Constitutional provision
At that point, Justice Kulendi asked Mr Dame to show the court anywhere in Article 146 of the Constitution, the constitutional provision governing the impeachment process, which sets the timelines for the notification to the Chief Justice by the President.
“When must the notice be given. Is it the moment the petition is filed, is it during consultation with the Council of State or when the committee was set up? If you are able to show us, we will give you a bench ruling right now,” Justice Kulendi told the former A-G.
In response, Mr Dame argued that although the timelines were not specifically stated in Article 146 of the Constitution, the spirit of the Constitution demanded that a person facing a quasi-judicial decision, such as the determination of a prima facie case, ought to be given a hearing.
He made reference to the fact that Article 146 of the Constitution did not even mention that a prima facie determination should be made when a petition was filed against a Chief Justice, but the Supreme Court in Frank Agyei Twum vs A-G read the provision to include a prima facie determination before the committee to probe the petition was set up.
Deputy A-G’s response
In his response opposing the application, Dr Srem-Sai urged the court to dismiss the application on the ground that it had no basis in law.
The Deputy A-G argued that the said right to be heard, which was the bone of contention, had already been enjoyed by the Chief Justice after the President subsequently wrote to her to elicit her response before the determination of the prima facie case.
“As of today, the right has been given to the Chief Justice, and she has enjoyed that right,” he submitted.
He further urged the court to be circumspect in granting an injunction against another arm of government in the performance of its constitutional duty, adding that the Constitution did not specify the timelines for the notification.
Justice Mensa-Bonsu then asked the Deputy A-G whether he believed that, in the present circumstances, the stream of justice had been allowed to flow freely.
“The Constitution does not define when breakfast should be eaten, but if you eat breakfast at 4 p.m., is it breakfast?” she questioned.
Objection
Prior to the decision, the court overruled an objection by Mr Dame seeking the recusal of Justice Baffoe-Bonnie from the panel.
Mr Dame had argued that the Acting Chief Justice had a personal interest in the outcome of the case as its determination would affect his status.
However, the court unanimously overruled the objection as unmeritorious.
Background
On April 22, Spokesperson to the President and Minister of Government Communications, Felix Kwakye Ofosu, announced that President Mahama had suspended Justice Torkornoo.

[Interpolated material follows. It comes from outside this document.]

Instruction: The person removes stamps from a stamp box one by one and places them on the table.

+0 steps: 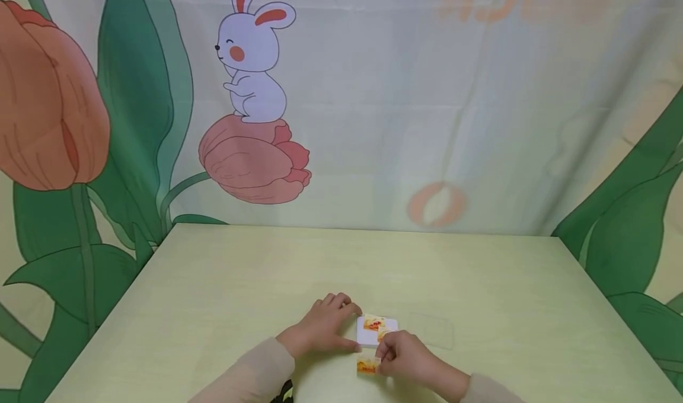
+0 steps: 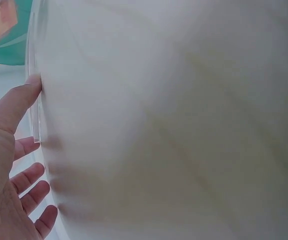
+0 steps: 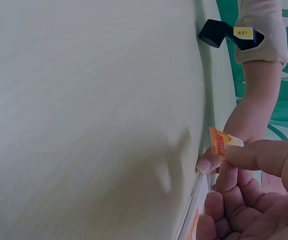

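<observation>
A small white tray (image 1: pixel 367 338) lies flat on the table, with two orange-and-yellow printed pieces, an upper one (image 1: pixel 374 323) and one (image 1: pixel 382 333) partly behind the right hand. My left hand (image 1: pixel 328 326) holds the tray at its left end, thumb at the near corner and index finger at the far corner. The other fingertips rest on the tabletop in the left wrist view. Between thumb and index finger, my right hand (image 1: pixel 408 358) pinches a small flat orange-and-yellow printed piece (image 1: pixel 367 365). That piece (image 3: pixel 223 141) is held in front of the tray's near edge.
A thin clear rectangular sheet (image 1: pixel 431 330) lies on the table right of the tray. The pale table (image 1: pixel 240 284) ends at a printed curtain (image 1: pixel 373 124) behind. A black device (image 3: pixel 234 35) is strapped on the left sleeve.
</observation>
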`<act>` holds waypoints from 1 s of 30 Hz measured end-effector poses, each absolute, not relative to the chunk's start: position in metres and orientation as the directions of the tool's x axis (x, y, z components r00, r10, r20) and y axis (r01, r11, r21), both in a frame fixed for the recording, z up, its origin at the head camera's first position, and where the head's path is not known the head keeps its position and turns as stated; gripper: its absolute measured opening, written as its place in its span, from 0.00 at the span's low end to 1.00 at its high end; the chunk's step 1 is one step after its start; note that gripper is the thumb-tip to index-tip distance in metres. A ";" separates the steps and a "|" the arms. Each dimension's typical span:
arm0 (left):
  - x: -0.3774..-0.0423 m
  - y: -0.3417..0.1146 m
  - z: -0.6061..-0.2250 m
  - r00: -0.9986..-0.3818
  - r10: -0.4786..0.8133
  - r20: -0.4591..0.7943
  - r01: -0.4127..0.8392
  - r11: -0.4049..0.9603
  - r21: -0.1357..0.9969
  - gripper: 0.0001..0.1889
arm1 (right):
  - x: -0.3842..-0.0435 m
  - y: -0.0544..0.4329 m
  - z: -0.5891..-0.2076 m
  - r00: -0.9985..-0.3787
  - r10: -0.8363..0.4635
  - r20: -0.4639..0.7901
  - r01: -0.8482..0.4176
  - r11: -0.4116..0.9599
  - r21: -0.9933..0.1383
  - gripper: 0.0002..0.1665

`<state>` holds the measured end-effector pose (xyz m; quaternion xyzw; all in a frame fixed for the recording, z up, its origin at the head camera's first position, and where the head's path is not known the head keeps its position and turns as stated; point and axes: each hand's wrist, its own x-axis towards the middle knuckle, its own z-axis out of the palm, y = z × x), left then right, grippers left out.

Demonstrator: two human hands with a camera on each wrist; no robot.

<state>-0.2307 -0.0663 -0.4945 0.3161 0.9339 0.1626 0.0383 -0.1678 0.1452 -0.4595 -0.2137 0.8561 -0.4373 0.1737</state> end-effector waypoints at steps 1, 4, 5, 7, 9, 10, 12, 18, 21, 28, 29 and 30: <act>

The suspension of the Chief Justice by President Mahama, under Article 146 (10) of the Constitution, followed the determination of a prima facie case by the President, in consultation with the Council of State, and the subsequent establishment of a five-member committee to inquire into the petitions, in accordance with Article 146 (6) of the 1992 Constitution.
The committee established by President Mahama to probe the petitions was to be chaired by a Justice of the Supreme Court, Justice Gabriel Scott Pwamang.
Members of the committee are Justice of the Supreme Court, Justice Samuel Kwame Adibu-Asiedu; a former Auditor-General, Daniel Yaw Domelevo, Major Flora Bazwaanura of the Ghana Armed Forces, and Professor James Sefah Dzisah of the University of Ghana.